Cover to Cover

Realities in the doctor's office

Anesthesiologist Ronald W. Dworkin reminds me that going to the doctor isn’t the same as sharing a cocktail with a friend.

I had high hopes for the new resident I’d be seeing for my annual physical exam. His last name was the name of one of my favorite mixed drinks, so I had a premonition that the appointment would go swimmingly well. It might even be fun, I thought, like enjoying some solitude on the beach while sipping a cool beverage and marveling at the paper umbrella on the end of the toothpick.

In the exam room, however, Dr. Mixed Drink seemed nervous. He answered more than one of my questions with a vague factual statement about something loosely related to my query. At one point, I inadvertently rolled my eyes. Later when he delayed putting in the order for bloodwork, I wondered if he was being deliberately slow because he’d noticed my annoyance with him. Then again, my appointment was late in the day, so perhaps he was just exhausted. I left the office feeling a mixture of frustration and empathy for Dr. Mixed Drink.

That evening, I picked up Ronald W. Dworkin’s new book, Medical Catastrophe. Despite the dramatic title, most of the book’s content reflects something closer to the subtitle, Confessions of an Anesthesiologist. Indeed, it reads like a confession in the multivalent sense that Augustine used the term: it’s the story of one doctor’s search for vocational identity set alongside a critique (including plenty of self-critique) of the history, structures, and entanglements of modern medicine. Stories of “medical catastrophes,” most of them near-misses due to a combination of human error and complex relationships in the operating room, frame the narrative. But underneath those dramatic stories is a deeper, well-articulated vocational question: what does it mean to balance the traditional roles of the doctor—gentleman, technician, scientist, benefactor—with the leadership required of doctors in today’s world? These questions unfold with an escalating sense of urgency as the book proceeds. The author demonstrates how many medical catastrophes can be blamed on politics—not large-scale national politics so much as ground-level power struggles in the relationships between the many people who are involved in patient care.
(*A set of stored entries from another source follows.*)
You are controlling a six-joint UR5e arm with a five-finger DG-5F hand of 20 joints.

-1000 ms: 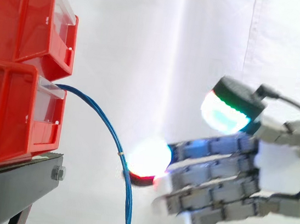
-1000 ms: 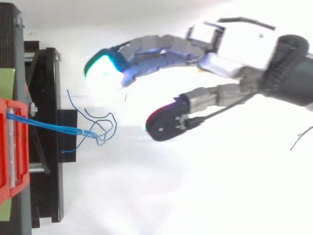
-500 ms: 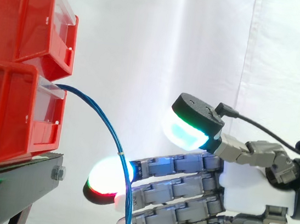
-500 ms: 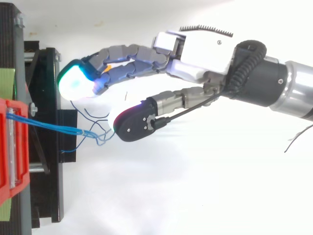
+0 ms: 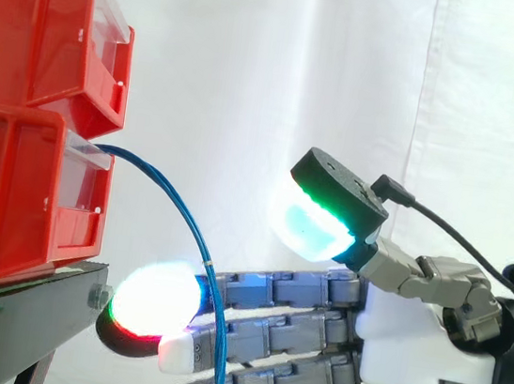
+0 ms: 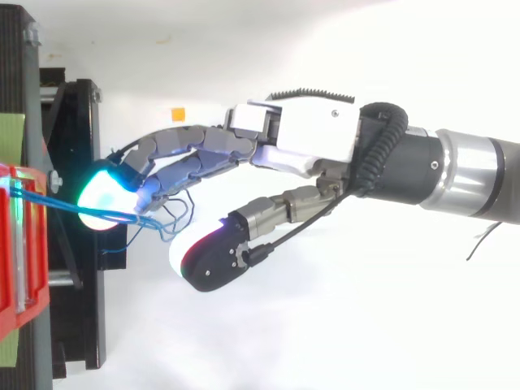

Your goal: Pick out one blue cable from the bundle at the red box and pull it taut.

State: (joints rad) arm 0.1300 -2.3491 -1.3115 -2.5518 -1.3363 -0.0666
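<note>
At the left, two red bins (image 5: pixel 42 22) sat stacked on a black stand (image 5: pixel 27 318). From the front of the lower bin (image 5: pixel 11 188) the blue cable bundle (image 5: pixel 175 202) came out, arched to the right and dropped steeply toward the bottom edge of the side view. From above, the same bundle ran rightward off the bin and frayed into thin loose strands (image 6: pixel 177 213) between the fingers and the thumb.

The hand (image 5: pixel 409 335) reached in from the right before the white curtain (image 5: pixel 495 110), its fingers stretched out nearly straight toward the bins and only gently curved. The leading fingertips (image 5: pixel 156 297) glowed white and red beside the stand's edge, and the bundle crossed in front of them; whether it touched them could not be told. In the top view the cable lay across the cyan-white pad (image 6: pixel 101 201). The thumb (image 6: pixel 213 258) stood well apart from the fingers, raised above them in the side view with its pad glowing green and cyan. The hand was spread wide, with nothing pinched or gripped.
</note>
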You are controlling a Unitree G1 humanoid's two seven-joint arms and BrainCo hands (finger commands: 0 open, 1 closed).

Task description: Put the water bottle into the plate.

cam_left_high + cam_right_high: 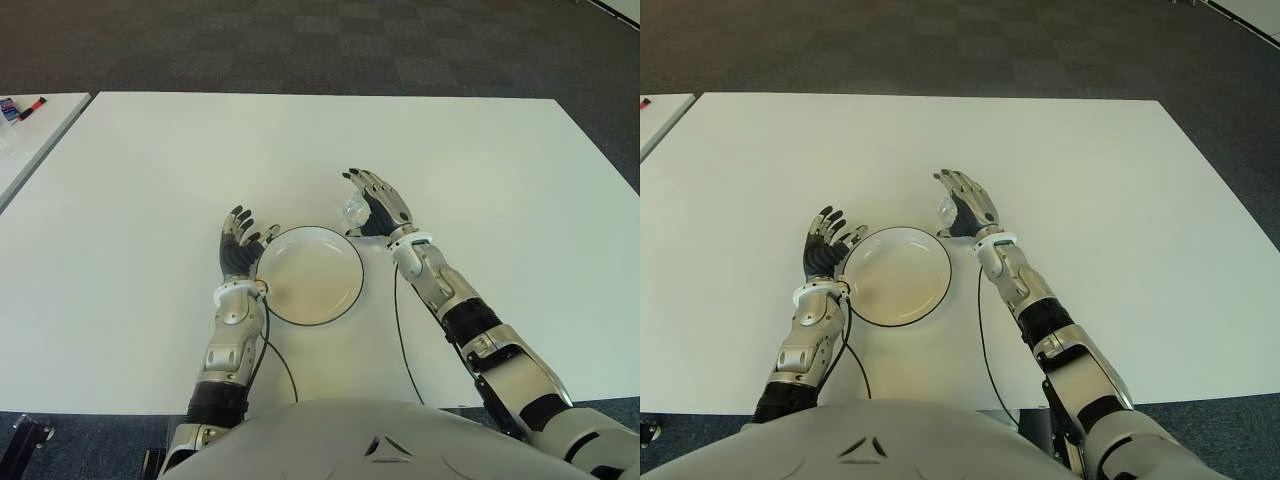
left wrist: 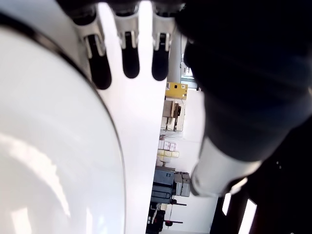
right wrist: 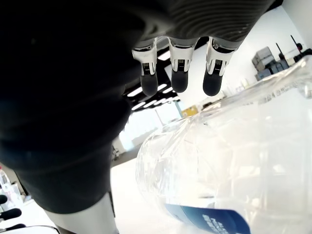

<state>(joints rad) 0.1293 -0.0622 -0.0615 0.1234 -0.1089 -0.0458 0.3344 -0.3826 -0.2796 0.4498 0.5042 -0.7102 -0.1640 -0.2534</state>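
Note:
A small clear water bottle [image 1: 355, 210] with a blue label stands on the white table [image 1: 480, 180], just beyond the plate's far right rim. My right hand [image 1: 378, 205] is beside it on its right, palm toward it and fingers stretched out. The right wrist view shows the bottle [image 3: 234, 175] close to the palm, with the fingertips [image 3: 179, 80] straight and not wrapped round it. The white plate [image 1: 310, 275] with a dark rim lies in front of me. My left hand [image 1: 238, 245] is open at the plate's left rim, holding nothing.
A second white table [image 1: 30, 140] adjoins on the far left, with small red and blue items [image 1: 20, 108] on it. Thin black cables [image 1: 400, 330] run from both wrists across the table toward me. Dark carpet lies beyond the far edge.

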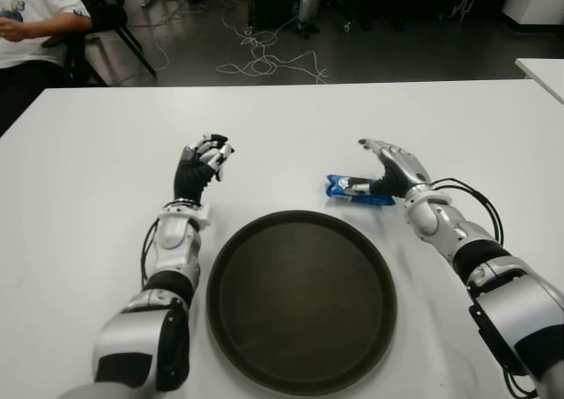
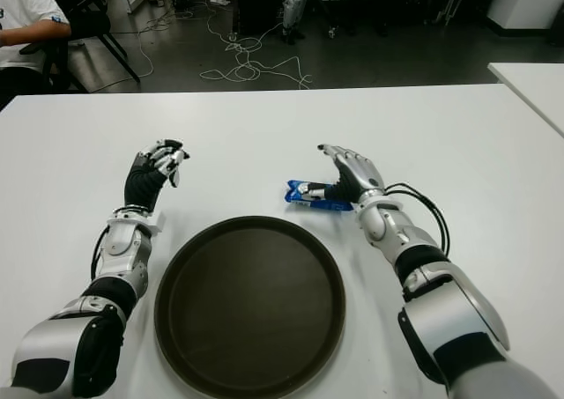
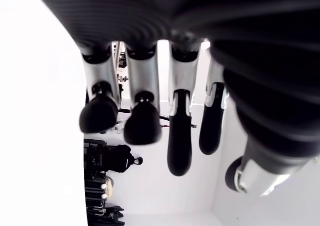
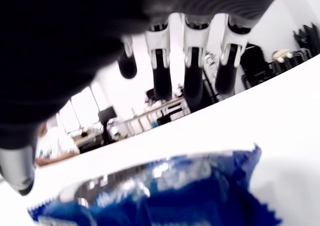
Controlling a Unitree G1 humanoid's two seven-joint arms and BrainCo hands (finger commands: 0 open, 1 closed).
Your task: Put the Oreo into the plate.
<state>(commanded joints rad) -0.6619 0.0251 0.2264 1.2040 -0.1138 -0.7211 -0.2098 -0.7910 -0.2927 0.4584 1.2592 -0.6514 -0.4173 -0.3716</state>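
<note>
A seated person [image 1: 31,20] shows beyond the far left corner of the smooth white table [image 1: 106,144], whose broad bare top leaves free room on every side. The left hand [image 1: 204,161] is raised left of the plate, its dark-tipped fingers loosely curled, holding nothing. The round, dark, matte plate [image 1: 300,383] with a low raised rim lies near the front edge, between the arms. Just beyond its far right rim lies the glossy blue Oreo packet [image 1: 357,190], crinkled and flat. The right hand [image 1: 394,166] is at the packet's right end, fingers spread above it, not closed.
</note>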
A beautifully-written autobiographical chapter in the center of the book starkly contrasts Dworkin’s childhood perceptions of the medical profession (viewed through his experiences with his grandfather and father, both of whom were doctors) with the realities of a system that is now run by corporations and driven by fears of lawsuits. Some things haven’t changed, Dworkin notes, like the reality of confronting death. Reflecting on his father, he writes:

Even at his happiest moments, there was a tinge of doubting sadness, as though he thought his happiness was not really justified. Living means remembering. My father told a lot of people they were dying. He told a lot of family members that their loved ones were dying. He saw a lot of death. That, to him, was part of being a doctor.

Yet, the days of Catholic nuns cooking fresh meals for the Jewish doctors at their hospital while the doctors’ wives host luncheons to drum up business for their husbands are long gone.

Dworkin laments some of these changes but also attempts to move constructively past them. In the process, he critiques managed care, patient-centered models, team medicine, overspecialization, nurses and technicians who overstep their bounds, the intrusion of corporations and lawyers into medicine, overconfidence, lack of confidence, and many other realities. I’m guessing I would disagree with many of the author’s political views, which lurk under the surface. And I wish he’d used more gender-inclusive language rather than just apologizing for not using it in the opening author’s note.

But I’m glad to know that doctors are asking the kinds of questions this book poses. Dworkin may be extraordinary in the depth to which he ponders the role of politics in the vocation of medicine, since he’s also a political philosopher. (He wrote his doctoral dissertation on Augustine, it turns out, so the word confessions in the subtitle may be more than coincidental.) But if my doctors are asking similar questions even to a lesser extent than Dworkin does, I suspect they will end up being better leaders and safer physicians.

Reading this book also helped me reframe my own experience in the doctor’s office. Although Dr. Mixed Drink didn’t project the kind of presence I would expect from a doctor, Dworkin reminds me that neither does the fun imaginary doctor I’d hoped for before entering the exam room. The reality is that going to the doctor is nothing like enjoying a mixed drink. Medicine is difficult and the invisible factors weighing into doctors’ decisions, words, and actions are multiple. Knowing more about this complexity helps me be a better patient—one who might even help my doctors live into their vocations as leaders.